The short of it is that it’s not acceptable. Many older queer folks have used this word for decades – it’s been in common use since at least the 80s. In the past 3 years it’s become very fashionable (mostly only on Tumblr, but on pockets of social media elsewhere, too) to treat queer as this Big Bad Slur (forgetting that there are many other slurs and most of our language gets used as slurs at some point by various people) and to pop up on every fucking post that mentions queer like “UM EXCUSE ME IT’S FINE FOR YOU TO CALL YOURSELF QUEER BUT IT’S LITERAL ABUSE FOR YOU TO USE IT FOR OTHER PEOPLE LIKE AS AN UMBRELLA TERM AND YOU ARE A BAD PERSON!!!”
like. babe. I’ve never met you in my life.

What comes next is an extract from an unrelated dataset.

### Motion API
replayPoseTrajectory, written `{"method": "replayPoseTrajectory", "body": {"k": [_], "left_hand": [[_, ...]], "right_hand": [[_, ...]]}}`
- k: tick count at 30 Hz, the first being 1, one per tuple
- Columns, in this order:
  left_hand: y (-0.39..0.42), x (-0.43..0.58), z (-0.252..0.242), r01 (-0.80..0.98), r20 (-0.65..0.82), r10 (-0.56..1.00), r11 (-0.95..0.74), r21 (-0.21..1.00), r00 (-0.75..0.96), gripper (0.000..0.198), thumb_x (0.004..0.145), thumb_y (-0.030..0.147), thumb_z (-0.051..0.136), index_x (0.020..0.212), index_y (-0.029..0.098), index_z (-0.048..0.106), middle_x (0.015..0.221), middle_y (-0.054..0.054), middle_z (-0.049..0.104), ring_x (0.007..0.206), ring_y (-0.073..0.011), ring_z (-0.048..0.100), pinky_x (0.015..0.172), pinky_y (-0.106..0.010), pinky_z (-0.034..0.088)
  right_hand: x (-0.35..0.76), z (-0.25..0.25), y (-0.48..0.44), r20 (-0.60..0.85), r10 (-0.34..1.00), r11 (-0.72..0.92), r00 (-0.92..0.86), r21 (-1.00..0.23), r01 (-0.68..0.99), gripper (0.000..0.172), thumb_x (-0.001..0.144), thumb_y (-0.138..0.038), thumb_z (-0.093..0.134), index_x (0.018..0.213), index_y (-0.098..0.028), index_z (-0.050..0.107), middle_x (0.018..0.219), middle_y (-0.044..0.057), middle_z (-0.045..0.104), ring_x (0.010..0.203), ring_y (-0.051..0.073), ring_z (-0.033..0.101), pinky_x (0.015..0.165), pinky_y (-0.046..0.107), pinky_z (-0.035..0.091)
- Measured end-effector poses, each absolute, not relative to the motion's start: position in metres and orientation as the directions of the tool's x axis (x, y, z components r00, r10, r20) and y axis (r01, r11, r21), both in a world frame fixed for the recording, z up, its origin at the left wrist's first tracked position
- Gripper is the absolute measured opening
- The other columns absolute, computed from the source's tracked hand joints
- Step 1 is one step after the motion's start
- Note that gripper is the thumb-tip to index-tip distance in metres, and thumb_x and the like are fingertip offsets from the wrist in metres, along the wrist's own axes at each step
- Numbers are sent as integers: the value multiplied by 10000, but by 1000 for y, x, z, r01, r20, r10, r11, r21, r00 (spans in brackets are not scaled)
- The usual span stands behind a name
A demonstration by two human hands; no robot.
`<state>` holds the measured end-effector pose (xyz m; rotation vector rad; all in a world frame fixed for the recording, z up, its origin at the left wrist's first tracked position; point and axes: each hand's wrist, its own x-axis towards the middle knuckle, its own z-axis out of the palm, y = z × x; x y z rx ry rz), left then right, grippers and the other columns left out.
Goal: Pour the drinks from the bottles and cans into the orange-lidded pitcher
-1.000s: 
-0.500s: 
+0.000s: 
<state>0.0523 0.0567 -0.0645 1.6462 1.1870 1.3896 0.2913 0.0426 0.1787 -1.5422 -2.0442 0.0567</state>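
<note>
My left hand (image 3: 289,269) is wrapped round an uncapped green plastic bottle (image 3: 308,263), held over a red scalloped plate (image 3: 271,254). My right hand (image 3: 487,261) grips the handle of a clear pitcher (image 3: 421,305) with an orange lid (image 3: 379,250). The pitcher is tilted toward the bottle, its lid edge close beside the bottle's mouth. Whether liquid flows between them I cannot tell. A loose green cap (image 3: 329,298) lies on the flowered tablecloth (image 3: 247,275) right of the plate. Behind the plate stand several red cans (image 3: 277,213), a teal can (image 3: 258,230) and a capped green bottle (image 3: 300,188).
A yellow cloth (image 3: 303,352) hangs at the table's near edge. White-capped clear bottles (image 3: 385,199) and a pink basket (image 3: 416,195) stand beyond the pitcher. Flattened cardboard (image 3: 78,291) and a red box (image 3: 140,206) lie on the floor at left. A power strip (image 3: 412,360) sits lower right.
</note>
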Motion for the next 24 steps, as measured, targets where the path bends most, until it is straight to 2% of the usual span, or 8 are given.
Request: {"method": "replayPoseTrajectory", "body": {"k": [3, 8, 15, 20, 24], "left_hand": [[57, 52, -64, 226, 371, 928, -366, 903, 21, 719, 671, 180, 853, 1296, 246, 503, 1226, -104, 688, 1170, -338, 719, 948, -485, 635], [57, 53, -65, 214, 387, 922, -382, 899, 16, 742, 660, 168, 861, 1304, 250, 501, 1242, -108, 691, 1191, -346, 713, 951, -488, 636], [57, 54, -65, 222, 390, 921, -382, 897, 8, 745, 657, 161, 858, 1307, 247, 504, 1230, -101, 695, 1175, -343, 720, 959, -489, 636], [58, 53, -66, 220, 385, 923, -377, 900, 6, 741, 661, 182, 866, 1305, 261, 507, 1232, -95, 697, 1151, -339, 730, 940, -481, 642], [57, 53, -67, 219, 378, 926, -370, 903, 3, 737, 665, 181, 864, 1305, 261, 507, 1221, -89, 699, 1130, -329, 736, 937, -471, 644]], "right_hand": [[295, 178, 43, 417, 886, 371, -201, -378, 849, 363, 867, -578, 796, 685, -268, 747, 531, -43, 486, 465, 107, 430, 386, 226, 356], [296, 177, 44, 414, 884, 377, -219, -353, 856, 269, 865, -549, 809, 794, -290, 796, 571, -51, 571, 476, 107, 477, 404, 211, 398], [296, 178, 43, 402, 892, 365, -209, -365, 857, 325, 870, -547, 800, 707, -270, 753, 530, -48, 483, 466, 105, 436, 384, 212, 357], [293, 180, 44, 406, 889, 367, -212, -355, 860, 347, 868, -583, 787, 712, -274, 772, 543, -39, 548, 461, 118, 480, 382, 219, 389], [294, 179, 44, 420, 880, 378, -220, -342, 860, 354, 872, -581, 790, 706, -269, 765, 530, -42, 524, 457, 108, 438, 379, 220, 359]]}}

You live an entire world away from me and you can’t tell me what language I’m allowed to use for myself and my own community. If you don’t like the word, you have trauma associated with it or whatever, I accept that. I feel for you, I have trauma about some words, too. USE XKIT BLACKLIST. Your trauma is your problem, just like my trauma is my problem. Yes, really. Get counselling. It’s not everyone else’s responsibility to change their identities and language because of your trauma. That’s not a lack of empathy from me, that’s a hard life lesson you need to learn about the world not revolving around you. I am not abusing anyone by using the language I’ve always used about my own community.
It’s not the end of your world, though. You’re not doomed to read ‘queer’ all over tumblr forever. There are many many many tools available for you to protect yourself and avoid triggers. You should be responsible for yourself and your experience online and protect yourself from seeing things that upset you.
“BUT I’M A MINOR!!”, you cry! okay, true. Get up from the computer, go directly to your parent or guardian, and let them know you’re not old enough to police your own internet usage and ask them to do it for you. It is not my responsibility to take care of you. It is no one else on Tumblr’s responsibility to take care of you. The internet is not just for kids. If you can’t take care of yourself, your parents need to help you do that.
The short of it is if you’re old enough to know the word ‘queer’ upsets you, you’re old enough to download xkit blacklist and add ‘queer’ to the blacklist words. If you’re not doing that, I have to assume you’re actually trying to pick fights with queer people and it’s more of a power struggle to you than anything about semantics.
“BUT I SHOULDN’T HAVE TO USE XKIT! IT’S AN EASY CHANGE FOR YOU!” Dude, you’re asking me to change my whole identity. You’re asking me to change my lexicon for you. It’s not an easy or fair change for you to ask me to make. Xkit is a quick and easy solution for you (and now, you can use the tumblr innate tag blocks, too). If that’s too much for you to do, I have a feeling you’re just looking for a fight and not actually traumatised by ‘queer’.
NEVER. NEVER. Come onto a queer person’s post and start telling them anything about how to use their word. Queer folks get policed and oppressed enough by cishet folks. We don’t need people from our own community trying to police our language and language we’ve used for decades and continue to use in many countries and in many parts of the US.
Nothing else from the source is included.